Aaron went and held Alicia’s hand. There was a helicopter somewhere, and they listened to it; some chopping, flapping noise that maybe was a bird, or a bug -- a dragonfly or moth, flying close.

“I’m staying here,” Alicia said. “I’m moving home. I just decided, I’m not going back to school or Florida.”

Aaron thought about their two-year lease. He thought about moving back home, with his own parents. “I like it here,” he said, and waited for Alicia to say something else, but she didn’t. He thought about their plans for spring break, for right now; hadn’t they made plans?

They went back to her house and ate some fruit, watched some TV.
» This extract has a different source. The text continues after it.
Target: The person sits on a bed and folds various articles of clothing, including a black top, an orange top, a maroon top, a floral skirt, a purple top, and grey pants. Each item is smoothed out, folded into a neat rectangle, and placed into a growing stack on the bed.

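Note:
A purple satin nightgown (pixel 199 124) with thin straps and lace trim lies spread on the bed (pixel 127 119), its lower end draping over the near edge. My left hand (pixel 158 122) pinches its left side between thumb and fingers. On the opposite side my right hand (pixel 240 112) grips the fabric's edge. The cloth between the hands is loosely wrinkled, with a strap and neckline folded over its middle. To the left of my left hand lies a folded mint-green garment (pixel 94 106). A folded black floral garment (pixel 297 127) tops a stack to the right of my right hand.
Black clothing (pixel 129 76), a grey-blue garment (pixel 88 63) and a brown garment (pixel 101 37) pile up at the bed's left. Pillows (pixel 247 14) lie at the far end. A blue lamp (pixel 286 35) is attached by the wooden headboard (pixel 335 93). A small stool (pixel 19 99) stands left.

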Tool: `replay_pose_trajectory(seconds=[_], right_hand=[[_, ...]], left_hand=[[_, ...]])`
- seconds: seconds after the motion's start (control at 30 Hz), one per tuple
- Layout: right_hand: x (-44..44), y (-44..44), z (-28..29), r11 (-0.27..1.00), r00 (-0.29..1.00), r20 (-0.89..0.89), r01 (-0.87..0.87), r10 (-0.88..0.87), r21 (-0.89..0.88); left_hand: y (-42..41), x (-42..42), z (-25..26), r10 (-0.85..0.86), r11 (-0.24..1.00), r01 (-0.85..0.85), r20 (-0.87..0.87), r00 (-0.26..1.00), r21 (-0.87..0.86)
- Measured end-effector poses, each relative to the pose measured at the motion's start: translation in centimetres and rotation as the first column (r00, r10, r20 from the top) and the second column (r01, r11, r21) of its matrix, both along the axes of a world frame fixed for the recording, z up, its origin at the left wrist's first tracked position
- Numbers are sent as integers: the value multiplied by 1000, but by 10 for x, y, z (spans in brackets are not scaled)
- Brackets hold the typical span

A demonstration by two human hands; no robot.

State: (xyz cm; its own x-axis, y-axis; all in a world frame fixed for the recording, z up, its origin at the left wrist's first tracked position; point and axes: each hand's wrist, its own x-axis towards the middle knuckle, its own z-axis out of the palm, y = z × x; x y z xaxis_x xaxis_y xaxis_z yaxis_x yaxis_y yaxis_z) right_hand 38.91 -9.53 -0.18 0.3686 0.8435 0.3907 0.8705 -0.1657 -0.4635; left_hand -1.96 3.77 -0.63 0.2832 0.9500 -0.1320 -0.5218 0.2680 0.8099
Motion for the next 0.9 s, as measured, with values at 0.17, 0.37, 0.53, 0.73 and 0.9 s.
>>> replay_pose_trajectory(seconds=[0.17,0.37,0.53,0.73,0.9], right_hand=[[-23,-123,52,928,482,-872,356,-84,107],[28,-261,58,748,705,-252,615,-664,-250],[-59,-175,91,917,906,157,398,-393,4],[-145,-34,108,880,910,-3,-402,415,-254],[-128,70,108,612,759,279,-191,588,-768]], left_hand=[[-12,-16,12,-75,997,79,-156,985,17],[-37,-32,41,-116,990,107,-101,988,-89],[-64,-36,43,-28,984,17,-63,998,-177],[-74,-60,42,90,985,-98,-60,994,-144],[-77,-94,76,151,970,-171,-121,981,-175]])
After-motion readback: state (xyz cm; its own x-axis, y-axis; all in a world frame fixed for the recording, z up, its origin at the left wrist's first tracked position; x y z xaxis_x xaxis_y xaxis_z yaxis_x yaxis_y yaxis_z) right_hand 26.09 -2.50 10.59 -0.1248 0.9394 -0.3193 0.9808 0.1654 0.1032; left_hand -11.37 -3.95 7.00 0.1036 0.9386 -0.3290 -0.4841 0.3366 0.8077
“My brother doesn’t even know who I am anymore,” Alicia said in bed. She was crying. “My sister’s said things to him. They hate me. I deserve it. I’m so guilty, so selfish. Why did I leave? I shouldn’t have majored in English. My sister could have gone to college too. She would’ve double majored in useful things. I wasn’t thinking ever. What was I even doing? I didn’t think one thing in four years.” She laughed a little, but it was mostly just crying, and she kept talking, and while she talked she moved -- she shook a little; her chest, in fits -- and Aaron, holding her, felt that moving, the turning of things inside, the loosening of it all, the press and shape of the bones in her back; all of which he was just faintly aware of, as he was thinking hard, thinking of something for both of them, something not to absolve what they were doing, but to absolve what the world was doing, what it was; and in this thinking, then -- this incommunicable, impossible thinking; why are there things? -- he began to feel a leaving, a vagueness and gravitylessness of self. And from some faraway place, now, from some else and momentary place, he became aware of a strange and bodiless squirming in his arms, a warm and pulsing thing, shifting against him in revisions -- in increments and illusions -- as he held, carefully, on, and began to fold and pack at himself, so that he might enter, finally, the experience of this thing, and staunch it, at its free and anonymous source, its phantom, nowhere heart that surely must be there; hidden, maybe, but real, and findable -- if one wanted enough, and tried hard -- as, if not, then where was one to go with all their white and toneless feelings? Where was one to take all their changed and used-up feelings of youth?